Besonders heimtückisch für schwerkranke Menschen: Die lieferfähigen Sorten wechseln von Monat zu Monat. Die Cannabis-Rezepte sind aber jeweils auf eine bestimmte Sorte ausgestellt und nur sieben Tage gültig. Ist die Sorte nicht verfügbar, bleibt der Patient auf der Strecke und kann seine Beschwerden nicht behandeln. Um derartigen Versorgungslücken entgegenzuwirken, geht die Stadt München drastische Wege: Sie kündigte an, künftig selbst Medizinalhanf anzubauen. 

Ursache der Lieferengpässe ist die weltweit steigende Nachfrage nach Cannabis. „Ein wesentlicher Faktor dürfte die Legalisierung von Hanf in Kanada sein,“ so Georg Wurth, Sprecher des Deutschen Hanfverbands (DHV), gegenüber der „taz“. Produktionsländer wie Kanada und die Niederlande versorgten erst ihre eigenen Märkte, bevor sie ins Ausland exportierten. Deutschland importiert bislang weit weniger medizinisches Cannabis als rechtlich möglich – vermutlich wegen der internationalen Versorgungsprobleme.

2018 wurden lediglich 3,1 Tonnen eingeführt, obwohl die Behörden einen Import von insgesamt 42,8 Tonnen erlaubten, berichtete die Passauer Neue Presse. Damit die Situation sich entspannen kann, müssten neue Quellen hinzukommen. 

Eigenanbau wegen Lieferengpass

Weil ein Patient aus dem bayrischen Bayreuth seine Blüten nicht mehr in der Apotheke bekam, baute er  in seinem Gewächshaus 13 Pflanzen an. Die Plantage wurde entdeckt, wie der Deutsche Hanfverband (DVB) berichtet, und 2,83 Gramm reines THC wurden beschlagnahmt. Die Staatsanwaltschaft Bayreuth sah von einer Strafverfolgung gemäß 

§ 31a Abs.1 BtMG ab, da der Patient aus Sicht der Staatsanwaltschaft Eigenmedikamentation betrieb. 

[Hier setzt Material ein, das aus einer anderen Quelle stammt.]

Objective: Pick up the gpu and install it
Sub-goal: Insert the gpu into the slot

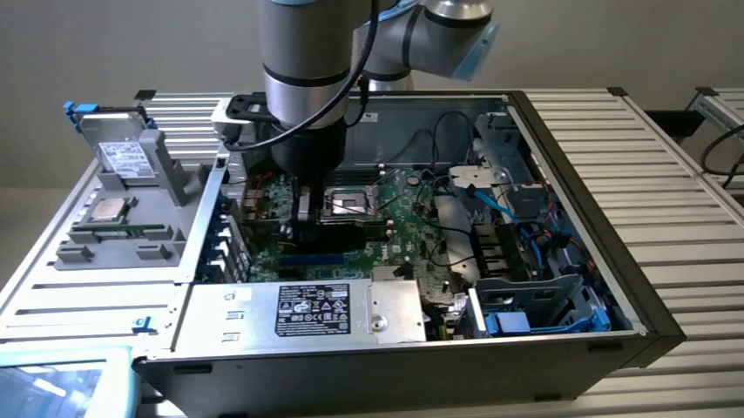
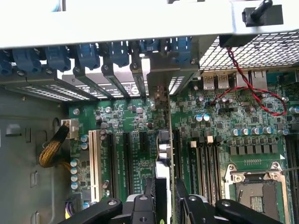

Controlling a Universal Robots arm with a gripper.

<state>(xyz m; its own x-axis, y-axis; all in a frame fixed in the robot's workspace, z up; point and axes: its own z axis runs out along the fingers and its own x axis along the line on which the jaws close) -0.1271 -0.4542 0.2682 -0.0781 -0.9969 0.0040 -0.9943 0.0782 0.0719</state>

Weitere Lieferausfälle wegen fehlender Strahlenlizenzen zu befürchten

Patienten, die mit medizinischem Cannabis behandelt werden, müssen evtl. mit zusätzlichen Versorgungsproblemen rechnen, berichtet der Branchendienst „Apotheke adhoc“ im Dezember 2019. Das Problem: Medizinisches Cannabis muss bestrahlt werden, um gefährliche Keime und Schimmel abzutöten und das Arzneimittel haltbar zu machen. Laut Arzneimittelgesetz (AMG) ist es aber verboten, Arzneimittel, bei deren Herstellung ionisierende Strahlen verwendet worden sind, in den Verkehr zu bringen, wenn dafür keine Genehmigung gemäß der Verordnung über radioaktive oder mit ionisierenden Strahlen behandelte Arzneimittel (AMRadV) vorliegt.

In der Vergangenheit haben rund zwei Dutzend Zwischenhändler Importlizenzen erhalten – nur hatten die Aufsichtsbehörden niemals überprüft, ob diese eine Strahlenlizenz vorweisen können. Fehlt die Lizenz, dürfen betroffene Firmen nicht weiter importieren. Massive Lieferausfälle sind zu erwarten, wenn keine Zwischenlösung gefunden wird. Ob andere Firmen die Lücke schließen können, ist fraglich.

Bislang reines Importprodukt – erste deutsche Ernte nicht vor Ende 2020 zu erwarten

Zurzeit verkaufen die Apotheken ausschließlich Cannabis aus Kanada und den Niederlanden. Im April erteilte die Cannabis-Agentur des Bundesinstituts für Arzneimittel und Medizinprodukte (BfArM) erstmals Zuschläge in einem Vergabeverfahren. Drei Unternehmen dürfen nun in einem Zeitraum von vier Jahren insgesamt 10,4 Tonnen Cannabis ernten – eine Menge, die Niema Movassat, Sprecher für Drogen- und Verfassungspolitik der Linkspartei, als „Tropfen auf dem heißen Stein“ bezeichnet. Ende 2020 wird die erste deutsche Ernte erwartet. Ohne Importe ist die Versorgung mit medizinischem Cannabis auch künftig nicht zu sichern.